We know that these mutations are rare and spontaneous (spontaneous meaning sudden and without premeditation; i.e. the species isn't 'struggling' to produce this outcome.) That is consistent with evolutionary theory.

I'm unclear what more needs to be shown.

How do you know they are spontaneous and not premeditated? What evidence proves this to you?

What proof do you need in order to be convinced? It's easy to say that mutations are predetermined by some unknown process because the unknown process can appear random. However, this is intellectually a disingenuous position to hold during a debate because the burden of proof is impossible to meet when the rebuttal is to any example/point is "I don't believe this random appearance is random". You are not describing any process which would support your claim, you're not being clear about what evidence would need to be shown to convince you, you are not being clear as to why you believe the examples given are not random (you simply state you don't believe they are, but why?) Why is HIV immunity not random, why is it that people who were immune to the black plague (a disease they've never been exposed to previously) not an example of random mutations, etc....

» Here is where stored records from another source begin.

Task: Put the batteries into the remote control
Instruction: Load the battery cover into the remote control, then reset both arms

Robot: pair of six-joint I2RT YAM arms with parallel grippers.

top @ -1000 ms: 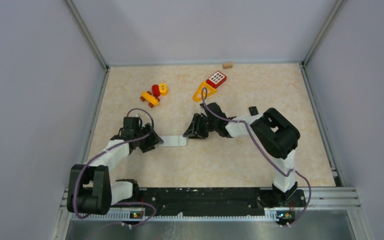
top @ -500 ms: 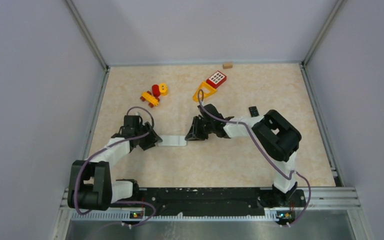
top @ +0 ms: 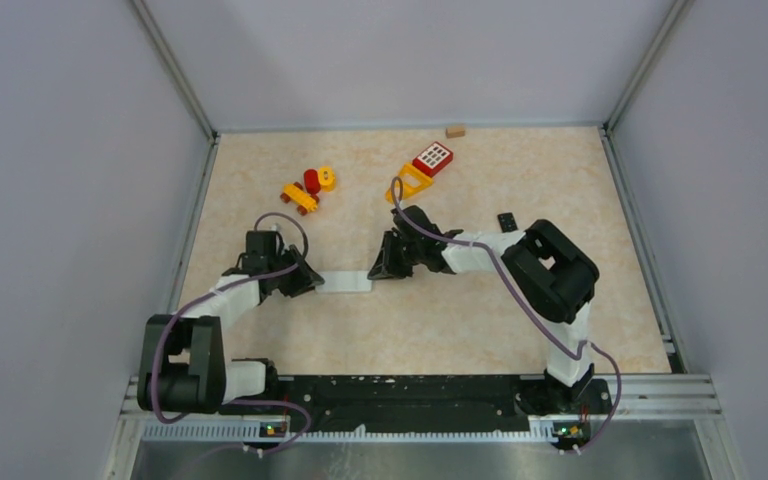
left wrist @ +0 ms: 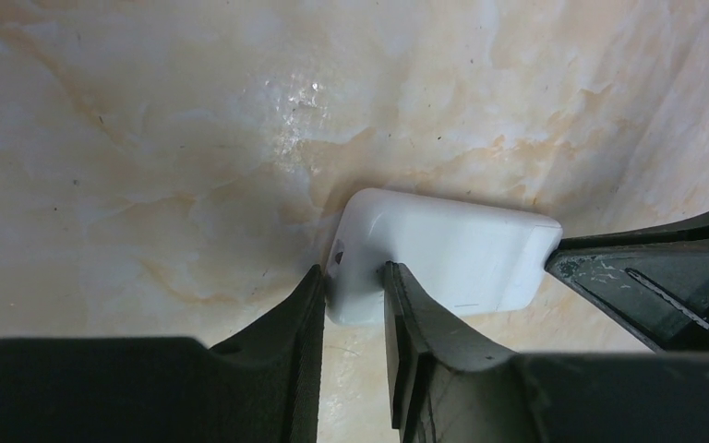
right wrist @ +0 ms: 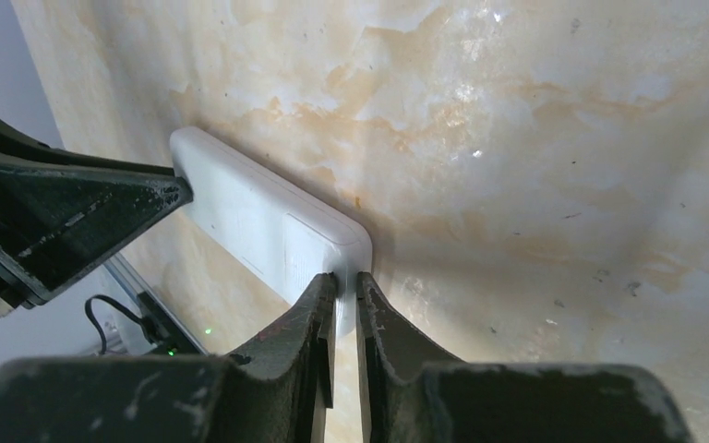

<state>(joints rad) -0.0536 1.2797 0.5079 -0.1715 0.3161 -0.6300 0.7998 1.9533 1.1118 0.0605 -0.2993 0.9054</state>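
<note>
Left gripper [left wrist: 353, 275] and right gripper [right wrist: 344, 284] each pinch 1 end of the remote [top: 345, 282], in the middle of the table [top: 460, 340], probably to steady it for turning over.

Beige marbled surface [top: 440, 330]: open lane along the near side, between the arm bases and the slim white rectangular plastic remote [top: 346, 282]. Both remote ends are blocked: left gripper [top: 314, 283] on the left end, right gripper [top: 374, 272] on the right, jaws clamped on it. Only the long sides are reachable. Behind it are a red-and-yellow toy block cluster [top: 310, 187] and a yellow-and-red toy phone [top: 422, 168], with a passable gap between them. Small flat black piece [top: 507, 221] sits just beside the right arm. Small tan wooden block [top: 455, 130] is at the back wall.
</note>
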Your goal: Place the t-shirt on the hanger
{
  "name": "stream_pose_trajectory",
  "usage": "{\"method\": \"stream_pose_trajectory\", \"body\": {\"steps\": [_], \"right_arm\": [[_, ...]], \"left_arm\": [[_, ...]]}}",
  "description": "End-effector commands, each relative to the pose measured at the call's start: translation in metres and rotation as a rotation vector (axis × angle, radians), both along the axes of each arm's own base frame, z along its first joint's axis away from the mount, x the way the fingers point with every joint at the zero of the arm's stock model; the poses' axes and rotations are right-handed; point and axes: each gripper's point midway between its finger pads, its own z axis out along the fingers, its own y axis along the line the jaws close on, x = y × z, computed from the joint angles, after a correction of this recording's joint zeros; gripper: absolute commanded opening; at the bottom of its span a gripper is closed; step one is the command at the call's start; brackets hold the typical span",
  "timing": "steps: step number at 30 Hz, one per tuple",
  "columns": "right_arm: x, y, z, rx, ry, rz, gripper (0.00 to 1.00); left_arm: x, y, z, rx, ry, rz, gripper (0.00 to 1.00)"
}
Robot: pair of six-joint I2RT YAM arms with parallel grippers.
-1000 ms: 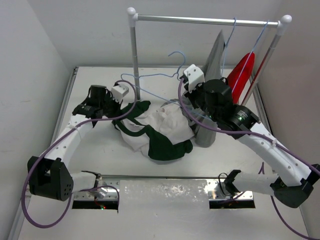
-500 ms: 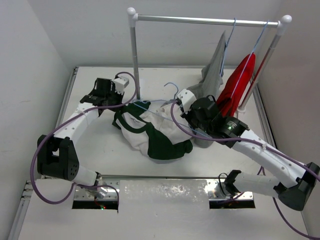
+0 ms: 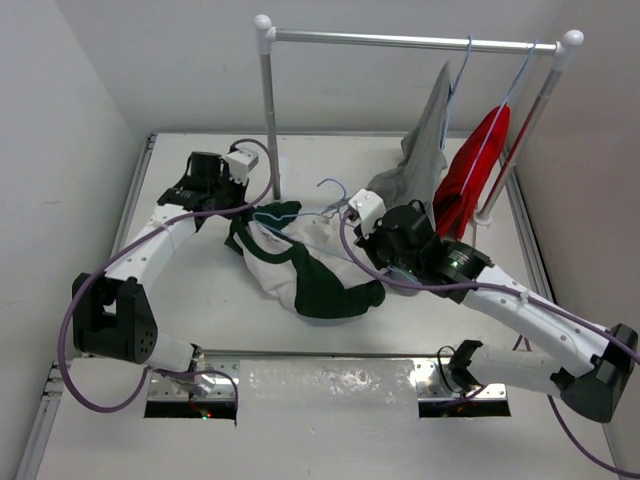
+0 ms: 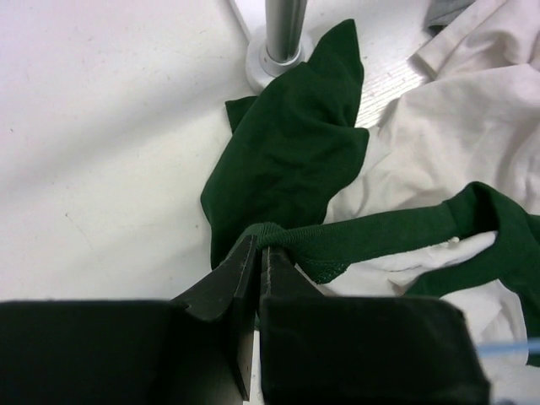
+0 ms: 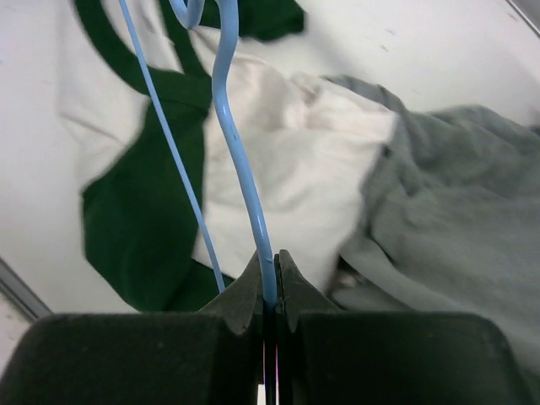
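The t-shirt (image 3: 300, 265), dark green with white panels, lies crumpled on the table in front of the rack. My left gripper (image 3: 237, 213) is at its left edge, shut on a green ribbed band of the t-shirt (image 4: 287, 160), pinched at the fingertips (image 4: 250, 253). My right gripper (image 3: 350, 225) is over the shirt's right side, shut on the thin light-blue hanger (image 3: 330, 185). In the right wrist view the hanger (image 5: 228, 126) runs up from my jaws over the white cloth of the t-shirt (image 5: 278, 160), its hook at the top edge.
The clothes rack's left post (image 3: 268, 110) stands just behind the shirt, its base (image 4: 278, 51) close to my left gripper. A grey garment (image 3: 425, 140) and a red garment (image 3: 475, 170) hang at the bar's right end. The grey garment's hem (image 5: 447, 211) lies beside the shirt.
My right gripper has come down and leftward with the hanger, from raised near the grey garment to low over the shirt. My left arm pulled back toward the rack post and now holds still.
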Motion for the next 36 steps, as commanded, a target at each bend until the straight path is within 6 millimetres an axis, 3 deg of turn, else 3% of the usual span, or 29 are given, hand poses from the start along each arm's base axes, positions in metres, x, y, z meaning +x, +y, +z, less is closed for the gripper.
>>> {"method": "stream_pose_trajectory", "body": {"steps": [1, 7, 12, 20, 22, 36], "right_arm": [[0.001, 0.042, 0.011, 0.127, -0.004, 0.093, 0.0], [0.016, 0.051, -0.005, 0.052, 0.019, 0.062, 0.0], [0.016, 0.055, -0.001, 0.04, -0.004, 0.074, 0.0], [0.009, 0.058, 0.041, 0.089, -0.074, 0.094, 0.0], [0.01, 0.059, 0.042, 0.091, -0.085, 0.092, 0.0], [0.031, 0.066, 0.01, -0.028, -0.082, 0.061, 0.0]], "left_arm": [[0.004, -0.006, 0.044, -0.025, -0.128, -0.049, 0.0], [-0.015, -0.001, 0.042, 0.013, -0.127, -0.088, 0.0], [-0.027, 0.006, 0.035, 0.059, -0.126, -0.108, 0.0], [-0.027, 0.014, 0.021, 0.106, -0.09, -0.098, 0.0], [-0.029, 0.013, 0.021, 0.106, -0.079, -0.106, 0.0], [-0.034, 0.008, 0.026, 0.083, -0.086, -0.128, 0.0]]}}
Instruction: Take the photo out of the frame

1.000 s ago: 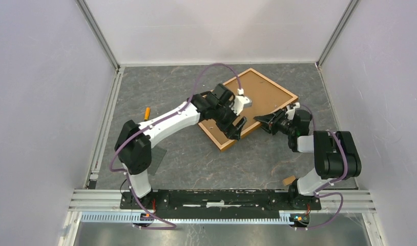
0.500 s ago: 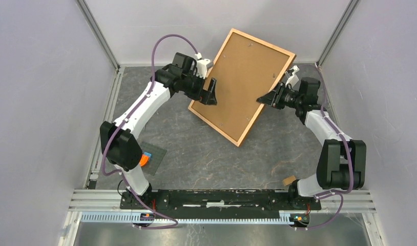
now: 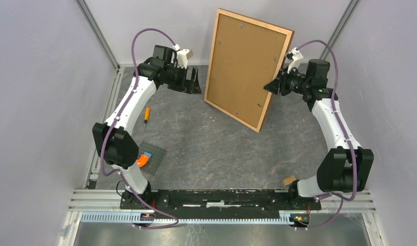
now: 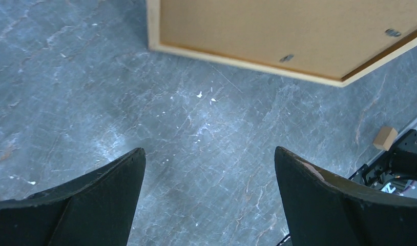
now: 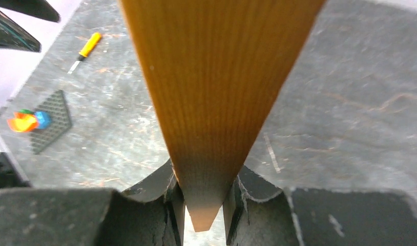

You're failing to explain your objections to the examples given and it's making you look stubborn and unwilling to actually engage in a debate. If you wouldn't mind simply giving us the parameters that would satisfy your objections to random mutation that would go a long way in us explaining and giving examples of random mutations. Also, please give us the reasons for rejecting the examples already given (simply stating you don't believe isn't enough; you have to give a more reasoned response. I can say I don't believe Thor creates lightning, but without a plausible alternative, someone arguing for Thor's role in lightning would win that debate...)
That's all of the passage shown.